A bright young woman I'll call Rose who has been working in my surgicenter shared her own personal spiritual story with me. 

 It involves four generations of women in her family.  Her mother who is deceased, herself, her daughter and her granddaughter.

She described her mother as a life-long heavy smoker.  In fact she was rarely seen without a cigarette in her hand. It ultimately contributed to her death.  When Rose's daughter was giving birth to her daughter, she smelled cigarette smoke in the delivery room.  Of course she knew it could not actually be happening.  She immediately thought of her mother and felt her presence.

Months later she visited medium Lynn Milano with her sister who was struggling with her own bereavement.  They each had separate private readings.  Lynn began by describing a scene from the TV shore Laverne and Shirley.  "Wait, she's showing me the skirt with the big letter 'S'.  Was her name Shirley?"  Of course Rose confirmed that it was indeed her mother's name.  Then Lynn immediately identified their mother as a heavy smoker.  She then told Rose something even more remarkable:

"Remember when you smelled smoke in the delivery room?" Lynn asked.  "Your mom is telling me that she was there!"

Rose had no doubt about the reality of her own ADC but to hear this message from someone else, granted a talented medium, was even better. 

Her sister, Rose noted,  received an entirely different reading but one which supplied the confirmation she needed of her mother's continued existence on the spiritual plane.

Both sister's received what they needed to hear.


In between stimulus and response there is a space.  In that space lies our power to choose our response.  In our response lies our growth and our freedom.  Viktor Frankl

I hope my readers are familiar with Viktor Frankl.  If not don't hesitate to Google him now.  As someone who survived the Nazi death camps with the courage to survive and embrace the meaning of existence, he is someone derserving of our attention.

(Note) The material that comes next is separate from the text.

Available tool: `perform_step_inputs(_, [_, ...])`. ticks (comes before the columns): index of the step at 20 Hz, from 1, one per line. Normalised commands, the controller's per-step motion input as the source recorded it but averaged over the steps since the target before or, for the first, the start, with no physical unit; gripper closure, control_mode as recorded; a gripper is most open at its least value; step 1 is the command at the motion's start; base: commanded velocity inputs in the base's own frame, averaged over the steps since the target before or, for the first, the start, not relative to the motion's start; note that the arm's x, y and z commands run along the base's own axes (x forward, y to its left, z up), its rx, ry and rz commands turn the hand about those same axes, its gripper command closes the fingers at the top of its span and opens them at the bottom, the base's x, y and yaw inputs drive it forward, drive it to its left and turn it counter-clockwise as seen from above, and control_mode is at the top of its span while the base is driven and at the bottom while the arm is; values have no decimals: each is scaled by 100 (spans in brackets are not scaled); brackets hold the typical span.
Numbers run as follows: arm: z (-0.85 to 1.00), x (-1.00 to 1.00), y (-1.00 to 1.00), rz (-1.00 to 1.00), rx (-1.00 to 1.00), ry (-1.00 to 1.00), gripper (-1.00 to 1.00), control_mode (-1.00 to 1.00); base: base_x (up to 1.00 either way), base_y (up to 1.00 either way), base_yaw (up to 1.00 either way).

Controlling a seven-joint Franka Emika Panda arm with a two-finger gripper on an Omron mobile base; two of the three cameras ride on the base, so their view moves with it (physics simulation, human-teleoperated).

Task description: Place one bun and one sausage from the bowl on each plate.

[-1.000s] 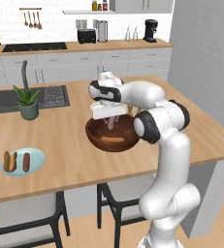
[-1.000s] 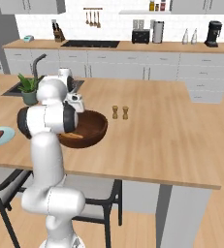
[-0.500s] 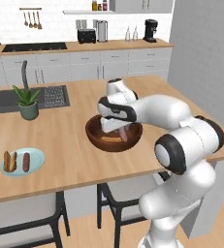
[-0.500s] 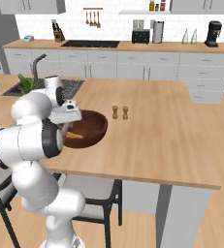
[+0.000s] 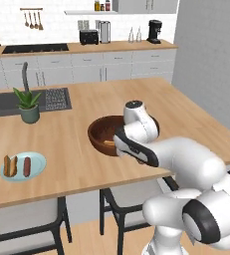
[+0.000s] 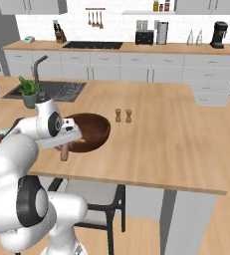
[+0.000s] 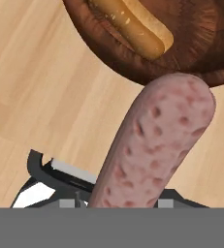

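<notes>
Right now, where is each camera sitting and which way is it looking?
Left base view: behind the arm's left, facing the island; the white arm rises lower right toward the bowl.
Right base view: behind the arm's right, same island; the arm rises lower left, the gripper holding a sausage.
Hand view: on the hand, looking along the sausage at the bun.
Both base views share the bowl and sink.

A: Both base views are bright and evenly lit, with only soft shadows under the bench (image 5: 76, 144) overhang at the lower frame.

B: Slightly soft overall, no glare. In the hand view the sausage (image 7: 157, 145) looks blurry and oversized; the bowl (image 7: 200, 43) interior at top stays dark.
</notes>
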Motion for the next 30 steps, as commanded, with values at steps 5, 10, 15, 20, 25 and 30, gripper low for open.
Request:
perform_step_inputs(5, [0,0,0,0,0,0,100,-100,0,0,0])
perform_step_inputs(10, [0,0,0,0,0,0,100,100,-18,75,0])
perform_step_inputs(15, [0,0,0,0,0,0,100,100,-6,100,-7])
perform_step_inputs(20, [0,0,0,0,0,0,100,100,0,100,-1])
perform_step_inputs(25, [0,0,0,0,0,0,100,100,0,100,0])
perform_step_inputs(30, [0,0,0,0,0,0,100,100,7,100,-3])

Another psychiatrist Rollo May also wrote of the pause between the stimulus and the response, all too familiar with our instinctive behavior which is to react to perceived threats with strong, often exaggerated responses.

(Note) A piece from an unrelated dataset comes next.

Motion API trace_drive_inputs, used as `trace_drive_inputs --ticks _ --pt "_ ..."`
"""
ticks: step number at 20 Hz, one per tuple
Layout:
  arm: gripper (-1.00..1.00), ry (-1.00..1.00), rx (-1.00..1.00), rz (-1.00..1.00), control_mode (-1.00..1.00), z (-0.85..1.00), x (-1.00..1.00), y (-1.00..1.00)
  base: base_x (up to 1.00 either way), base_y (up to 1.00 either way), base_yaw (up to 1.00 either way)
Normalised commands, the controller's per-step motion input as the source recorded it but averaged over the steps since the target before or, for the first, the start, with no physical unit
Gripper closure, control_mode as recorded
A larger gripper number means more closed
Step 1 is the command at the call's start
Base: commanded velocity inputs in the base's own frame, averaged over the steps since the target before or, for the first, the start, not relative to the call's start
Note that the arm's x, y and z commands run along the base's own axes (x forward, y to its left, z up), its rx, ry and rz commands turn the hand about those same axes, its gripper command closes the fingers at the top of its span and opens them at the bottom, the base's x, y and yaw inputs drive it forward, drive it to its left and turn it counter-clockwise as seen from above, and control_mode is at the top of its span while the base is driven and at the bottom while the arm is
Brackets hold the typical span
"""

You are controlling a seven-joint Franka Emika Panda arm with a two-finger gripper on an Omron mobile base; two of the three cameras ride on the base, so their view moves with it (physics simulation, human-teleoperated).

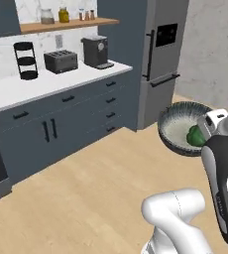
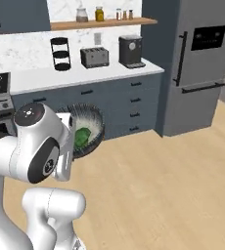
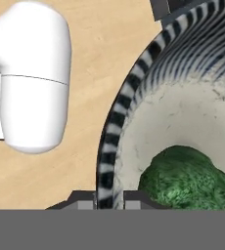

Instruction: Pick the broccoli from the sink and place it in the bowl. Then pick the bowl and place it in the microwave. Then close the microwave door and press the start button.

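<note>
The gripper (image 3: 109, 199) is clamped on the rim of the bowl (image 3: 183, 107), one finger either side of its wall, holding it above the wooden floor (image 1: 101, 173). Just inside lies the broccoli (image 3: 188, 176).

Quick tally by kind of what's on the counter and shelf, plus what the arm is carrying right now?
Tiered black stand: 1
Toaster: 1
Coffee machine: 1
Shelf jars, large: 2
Shelf bottles, small: 3
Bowl: 1, gripped at the rim by the gripper
Broccoli: 1, inside the bowl
Total: 10
</note>
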Motion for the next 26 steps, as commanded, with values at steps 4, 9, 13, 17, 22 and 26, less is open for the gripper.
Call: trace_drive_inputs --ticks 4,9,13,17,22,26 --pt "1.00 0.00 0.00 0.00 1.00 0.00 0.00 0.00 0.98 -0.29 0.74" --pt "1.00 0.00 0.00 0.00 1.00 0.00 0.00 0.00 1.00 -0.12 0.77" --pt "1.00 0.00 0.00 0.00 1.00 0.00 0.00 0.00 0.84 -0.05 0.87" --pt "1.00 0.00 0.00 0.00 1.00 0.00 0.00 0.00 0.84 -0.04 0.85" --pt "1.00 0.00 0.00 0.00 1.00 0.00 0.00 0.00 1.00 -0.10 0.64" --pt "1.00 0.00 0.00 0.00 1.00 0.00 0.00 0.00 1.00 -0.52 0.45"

How often we have found ourselves involved with an angry response to another on the road, or a discourteous clerk, or snapping back at a loved-one whose tone of voice suddenly offends us.

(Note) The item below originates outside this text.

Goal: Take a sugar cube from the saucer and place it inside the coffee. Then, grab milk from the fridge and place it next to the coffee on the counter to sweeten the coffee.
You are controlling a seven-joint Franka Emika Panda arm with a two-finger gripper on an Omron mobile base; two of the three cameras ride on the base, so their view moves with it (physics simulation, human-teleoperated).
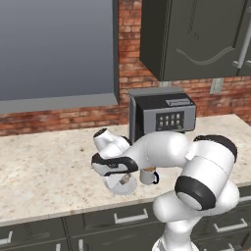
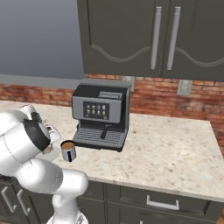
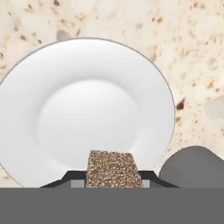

What would happen if we literally paused before we responded?  How often would we find a less belligerent, less antagonistic response?  Is if even possible to respond out of a gentle compassion for a perceived wrong?

Mindfulness meditation may assist us in finding that sacred pause.  We practice examining thoughts and feelings from a perspective of the observer.  This allows us to develop a patience we may ordinarily find missing in our usual responses to life's challenges.

I recall an amusing episode from my days studying Kabbalah in NYC.  Here, too, we discussed learning to avoid reactivity.  One of the students was a NYC truck driver who was used to the typical yelling and cursing of daily city driving.  Trying hard to change in his daily life he found himself slipping back into his usual reactive behavior.  Feeling remorse for "flipping the bird" to a cabbie, he decided to apologize.  He sped up to get near the cabbie who frantically bolted around the corner, probably expecting a raised fist as much as a humble apology. 

Clearly we are all far from enlightened beings but we can still try our best to find that sacred space.